Не успел он договорить, как свет стал гаснуть, послышался властный стук палочки о дирижерский пульт, и опера началась. Сегодня пел новый тенор, которого называли «вторым Карузо»[170]. Газеты с завидной последовательностью объявляли его то югославом, то чехом, то албанцем, то венгром, то болгарином. В Альберт-Холле[171] прошел его концерт, на котором он исполнял песни своих родных гор. Музыкальный лад этих диковинных песен содержал необычно много полутонов — перед концертом пришлось даже специально перестраивать инструменты — и кто-то из критиков уже окрестил их «чересчур загадочными». Настоящие музыканты, однако, воздерживались от оценок, резонно полагая, что сначала слух должен привыкнуть к новому необычному звучанию. Так или иначе, для многих сегодня было огромным облегчением убедиться, что Йоашбим, как и все, умеет петь на обычном итальянском языке, со всеми положенными чувствительными тремоло[172].

Первый акт закончился, занавес упал, грянули аплодисменты. Мистер Саттертуэйт обернулся к своему другу. Он сознавал, что от него ждут авторитетного суждения, и немного рисовался. В конце концов, как критик он не ошибался почти никогда.

— Несомненный талант, — тихонько кивнув, проговорил он.

— Вы так думаете?

— Голос не хуже, чем у Карузо. Публика не сразу это поймет, поскольку у него пока еще не совсем совершенная техника: иногда он неуверенно начинает, кое-где слишком резко обрывает, но голос — голос потрясающий!

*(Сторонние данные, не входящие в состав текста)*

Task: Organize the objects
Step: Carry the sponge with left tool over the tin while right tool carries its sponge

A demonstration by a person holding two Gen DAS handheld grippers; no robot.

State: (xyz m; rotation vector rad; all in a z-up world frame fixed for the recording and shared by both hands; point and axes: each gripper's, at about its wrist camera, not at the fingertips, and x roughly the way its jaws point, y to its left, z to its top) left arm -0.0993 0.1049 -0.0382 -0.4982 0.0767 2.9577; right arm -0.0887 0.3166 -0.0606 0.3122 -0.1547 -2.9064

— Я был на его концерте в Альберт-Холле, — заметил мистер Кин.

— Правда? А я вот не выбрался.

— Его «Пастушья песня» произвела настоящий фурор.

— Да, я читал, — сказал мистер Саттертуэйт. — Это та, в которой рефрен[173] всякий раз обрывается на высочайшей ноте^ — где-то между ля и си-бемоль? Любопытно!

Йоашбим еще трижды выходил на аплодисменты и с улыбкой раскланивался. Наконец зажегся свет, и зрители потянулись из зала. Мистер Саттертуэйт придвинулся поближе к барьеру, чтобы еще раз взглянуть на девушку с золотыми волосами. Девушка встала, поправила шарфик и обернулась…

У мистера Саттертуэйта вдруг перехватило дыхание. Он знал, что на свете бывают лица, удел которых — вершить историю… Пока она со своим спутником пробиралась между Креслами, мужчины оглядывались и уже не могли отвести от нее глаз.